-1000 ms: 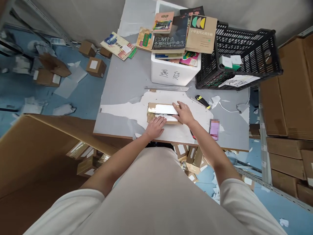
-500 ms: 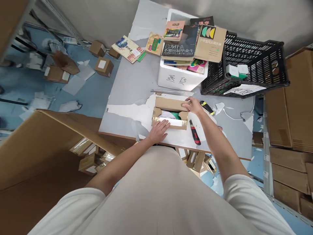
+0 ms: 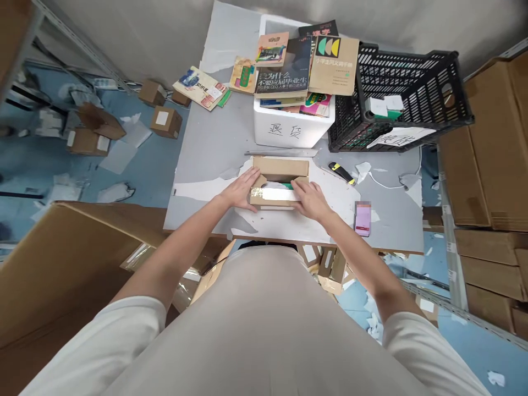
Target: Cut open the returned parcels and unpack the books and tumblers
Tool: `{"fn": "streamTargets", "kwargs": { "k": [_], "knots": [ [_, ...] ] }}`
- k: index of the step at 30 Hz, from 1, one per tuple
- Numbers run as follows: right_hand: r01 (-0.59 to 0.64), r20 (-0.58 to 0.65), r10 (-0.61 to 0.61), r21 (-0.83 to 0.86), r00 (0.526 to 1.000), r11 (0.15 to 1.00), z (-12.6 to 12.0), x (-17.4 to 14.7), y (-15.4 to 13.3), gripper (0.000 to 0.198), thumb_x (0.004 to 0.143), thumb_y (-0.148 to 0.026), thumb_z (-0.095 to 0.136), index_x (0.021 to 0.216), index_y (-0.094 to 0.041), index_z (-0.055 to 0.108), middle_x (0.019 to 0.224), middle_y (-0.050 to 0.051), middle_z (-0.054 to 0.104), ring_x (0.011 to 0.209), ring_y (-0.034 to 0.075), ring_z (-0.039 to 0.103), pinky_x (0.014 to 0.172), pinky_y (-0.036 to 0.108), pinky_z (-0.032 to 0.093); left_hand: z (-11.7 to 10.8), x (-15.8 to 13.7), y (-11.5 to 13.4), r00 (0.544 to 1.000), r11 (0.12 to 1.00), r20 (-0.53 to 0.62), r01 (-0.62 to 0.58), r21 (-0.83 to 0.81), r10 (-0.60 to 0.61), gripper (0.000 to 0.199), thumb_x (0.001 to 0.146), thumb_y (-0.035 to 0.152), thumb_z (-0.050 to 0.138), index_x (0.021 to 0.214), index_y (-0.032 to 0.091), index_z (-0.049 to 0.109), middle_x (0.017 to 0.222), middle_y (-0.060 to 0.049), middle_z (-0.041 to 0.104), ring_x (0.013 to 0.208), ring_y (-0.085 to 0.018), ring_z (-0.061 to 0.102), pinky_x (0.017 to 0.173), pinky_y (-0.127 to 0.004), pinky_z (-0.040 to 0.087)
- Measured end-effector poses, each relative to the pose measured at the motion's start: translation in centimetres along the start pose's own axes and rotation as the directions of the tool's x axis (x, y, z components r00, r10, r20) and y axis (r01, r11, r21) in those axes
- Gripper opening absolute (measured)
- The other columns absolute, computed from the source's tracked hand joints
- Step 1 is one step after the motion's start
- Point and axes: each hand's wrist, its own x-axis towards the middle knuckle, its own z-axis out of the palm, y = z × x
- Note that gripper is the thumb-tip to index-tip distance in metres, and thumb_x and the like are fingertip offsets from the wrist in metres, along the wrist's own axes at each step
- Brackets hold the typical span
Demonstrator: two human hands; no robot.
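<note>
A small brown cardboard box (image 3: 280,194) lies on the table in front of me, its lid flap (image 3: 280,165) raised at the back. Inside, a strip of something green and white shows; most of the contents are hidden. My left hand (image 3: 242,190) holds the box's left end, with the thumb near the front corner and the fingers toward the back. At the right end, my right hand (image 3: 311,199) grips the front wall and side flap, fingertips at the opening. Behind and right of that hand lies a yellow-and-black utility knife (image 3: 341,172).
A white foam box (image 3: 293,131) full of books stands behind, beside a black plastic crate (image 3: 421,104). A phone (image 3: 363,219) lies right of my forearm. More books (image 3: 200,88) are at the back left. A large open carton (image 3: 82,264) stands left of the table.
My left hand has moved from the box's front edge to its left end. My right hand has come forward from the lid to the right front. The red-and-black knife no longer shows; the phone does.
</note>
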Motion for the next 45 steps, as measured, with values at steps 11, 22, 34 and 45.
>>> {"fn": "streamTargets", "kwargs": {
  "k": [11, 22, 34, 45],
  "knots": [
    [0.033, 0.071, -0.023, -0.136, 0.997, 0.990, 2.5, -3.8, -2.7, 0.009, 0.091, -0.019, 0.053, 0.099, -0.017, 0.057, 0.099, 0.010, 0.061, 0.093, 0.025, 0.050, 0.078, 0.033, 0.032, 2.5, -1.1, -0.5, 0.997, 1.000, -0.082, 0.010, 0.015, -0.009, 0.129, 0.053, 0.065, 0.074, 0.150, 0.006, 0.014, 0.151, -0.025, 0.029, 0.142, -0.040, 0.025, 0.117, -0.053, 0.022],
    [0.101, 0.061, -0.091, -0.192, 0.994, 0.976, 3.6, -6.6, -2.6, 0.020, 0.093, -0.014, 0.042, 0.092, -0.016, 0.062, 0.088, 0.010, 0.062, 0.087, 0.023, 0.051, 0.082, 0.034, 0.030, 2.1, -0.1, 0.0, 0.998, 0.997, -0.033, 0.061, 0.044, -0.060, 0.120, 0.060, 0.061, 0.067, 0.149, 0.002, 0.014, 0.153, -0.026, 0.025, 0.144, -0.037, 0.022, 0.119, -0.049, 0.019],
    [-0.036, 0.268, 0.049, -0.053, 0.962, 0.998, 0.1, -1.4, -2.4, 0.045, 0.097, -0.025, 0.028, 0.142, -0.025, 0.038, 0.144, 0.013, 0.042, 0.104, 0.027, 0.058, 0.074, 0.036, 0.044, -1.0, 2.7, 7.0, 0.835, 0.833, 0.130, 0.494, 0.250, -0.534, 0.114, 0.069, 0.072, 0.054, 0.153, 0.012, 0.006, 0.160, -0.017, 0.011, 0.147, -0.040, 0.003, 0.112, -0.067, 0.006],
    [-0.023, 0.018, 0.026, -0.173, 0.999, 0.985, -0.3, -3.5, -0.5, 0.031, 0.095, -0.029, 0.040, 0.106, -0.012, 0.063, 0.112, 0.018, 0.060, 0.103, 0.030, 0.049, 0.088, 0.042, 0.035, -2.2, -0.2, 5.7, 0.911, 0.910, -0.070, 0.411, 0.053, -0.407, 0.098, 0.072, 0.039, 0.056, 0.153, 0.016, 0.005, 0.160, -0.016, 0.014, 0.146, -0.040, 0.012, 0.111, -0.062, 0.022]
  ]
}}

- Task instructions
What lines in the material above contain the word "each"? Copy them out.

- Your solution
- Measured end-effector poses, each relative to the pose measured at the motion's start: translation in centimetres along the start pose's own axes and rotation as the directions of the tool's x axis (x, y, z components r00, r10, r20) and y axis (r01, r11, r21) in those axes
- Point and axes: each hand's wrist, its own x-axis towards the middle knuckle, its own z-axis out of the palm, y = z × x
- Note that gripper is the thumb-tip to index-tip distance in metres, and thumb_x and the like are fingertip offsets from the wrist in metres, along the wrist's own axes at each step

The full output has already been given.